• **EXERCISE AIM**: Print all the data below exactly, without images.

(THE DATA Opens)

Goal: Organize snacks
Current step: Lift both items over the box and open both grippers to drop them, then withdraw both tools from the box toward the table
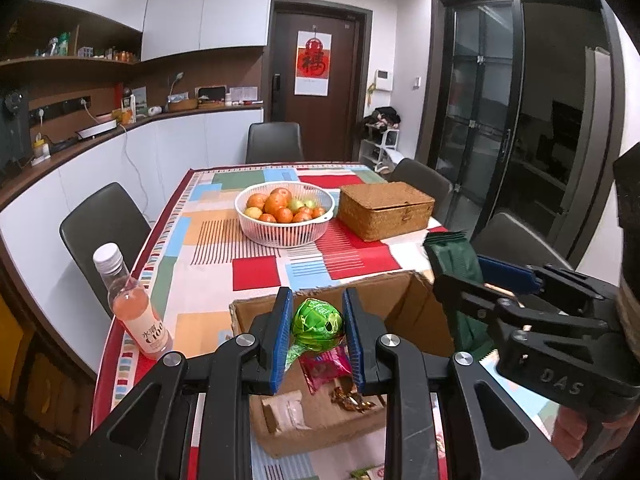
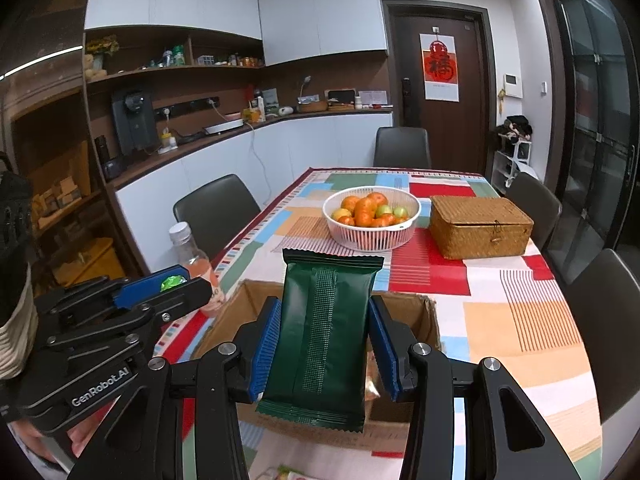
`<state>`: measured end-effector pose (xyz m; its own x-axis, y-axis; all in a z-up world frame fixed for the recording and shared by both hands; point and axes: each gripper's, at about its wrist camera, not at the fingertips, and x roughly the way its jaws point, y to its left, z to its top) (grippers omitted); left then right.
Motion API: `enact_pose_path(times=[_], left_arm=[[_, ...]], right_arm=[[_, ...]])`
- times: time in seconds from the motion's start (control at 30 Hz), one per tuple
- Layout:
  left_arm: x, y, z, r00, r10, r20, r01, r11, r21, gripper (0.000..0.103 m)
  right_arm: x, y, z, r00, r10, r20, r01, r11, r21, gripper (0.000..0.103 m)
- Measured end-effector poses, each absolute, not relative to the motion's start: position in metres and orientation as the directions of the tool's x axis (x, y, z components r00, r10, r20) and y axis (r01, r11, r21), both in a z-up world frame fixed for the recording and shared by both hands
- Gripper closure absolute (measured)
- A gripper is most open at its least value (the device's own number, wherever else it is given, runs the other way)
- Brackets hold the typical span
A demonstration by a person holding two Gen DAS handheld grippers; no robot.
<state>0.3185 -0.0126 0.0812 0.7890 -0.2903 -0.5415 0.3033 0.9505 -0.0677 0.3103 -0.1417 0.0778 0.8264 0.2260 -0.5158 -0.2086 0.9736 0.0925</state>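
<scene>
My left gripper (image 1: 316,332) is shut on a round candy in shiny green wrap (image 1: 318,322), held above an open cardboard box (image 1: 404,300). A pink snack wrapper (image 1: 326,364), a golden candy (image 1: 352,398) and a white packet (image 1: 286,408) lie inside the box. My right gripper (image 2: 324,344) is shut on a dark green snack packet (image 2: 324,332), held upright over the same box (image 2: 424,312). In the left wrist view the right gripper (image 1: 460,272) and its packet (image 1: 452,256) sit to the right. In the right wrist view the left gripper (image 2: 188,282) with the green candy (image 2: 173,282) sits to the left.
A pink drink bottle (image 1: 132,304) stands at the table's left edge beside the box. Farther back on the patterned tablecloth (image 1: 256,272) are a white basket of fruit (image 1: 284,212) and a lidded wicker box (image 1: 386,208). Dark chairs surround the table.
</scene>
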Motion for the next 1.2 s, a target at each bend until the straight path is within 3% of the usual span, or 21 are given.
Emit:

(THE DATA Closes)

• **OUTPUT FOR THIS TASK**:
Goal: Organize snacks
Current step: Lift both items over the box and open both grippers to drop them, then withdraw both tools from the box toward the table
`<state>`: measured end-effector pose (xyz m; its own x-axis, y-axis; all in a z-up world frame fixed for the recording and shared by both hands; point and axes: each gripper's, at about its wrist camera, not at the fingertips, and x roughly the way its jaws point, y to its left, z to its top) (grippers omitted); left then right.
Motion API: `enact_pose_path(times=[_], left_arm=[[_, ...]], right_arm=[[_, ...]])`
- times: time in seconds from the motion's start (control at 30 Hz), one per tuple
- Layout:
  left_arm: x, y, z, r00, r10, r20, r01, r11, r21, gripper (0.000..0.103 m)
  right_arm: x, y, z, r00, r10, r20, r01, r11, r21, gripper (0.000..0.103 m)
- Measured end-effector poses, each absolute, not relative to the motion's start: position in metres and orientation as the directions of the tool's x axis (x, y, z components r00, r10, r20) and y axis (r01, r11, r21), both in a z-up world frame fixed for the recording and shared by both hands
- Gripper closure absolute (measured)
- A gripper is most open at its least value (the device's own number, wherever else it is given, runs the other way)
- Brackets hold the typical span
A demonstration by a person holding two Gen DAS handheld grippers; no robot.
<state>0.3185 -0.0126 0.0812 0.7890 -0.2903 -0.5415 0.3033 0.9505 -0.0677 0.3103 -0.1417 0.0778 0.8264 0.2260 -0.5158 -0.2086 0.9736 0.0925</state>
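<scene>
My left gripper (image 1: 316,332) is shut on a round candy in shiny green wrap (image 1: 318,322), held above an open cardboard box (image 1: 404,300). A pink snack wrapper (image 1: 326,364), a golden candy (image 1: 352,398) and a white packet (image 1: 286,408) lie inside the box. My right gripper (image 2: 324,344) is shut on a dark green snack packet (image 2: 324,332), held upright over the same box (image 2: 424,312). In the left wrist view the right gripper (image 1: 460,272) and its packet (image 1: 452,256) sit to the right. In the right wrist view the left gripper (image 2: 188,282) with the green candy (image 2: 173,282) sits to the left.
A pink drink bottle (image 1: 132,304) stands at the table's left edge beside the box. Farther back on the patterned tablecloth (image 1: 256,272) are a white basket of fruit (image 1: 284,212) and a lidded wicker box (image 1: 386,208). Dark chairs surround the table.
</scene>
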Motion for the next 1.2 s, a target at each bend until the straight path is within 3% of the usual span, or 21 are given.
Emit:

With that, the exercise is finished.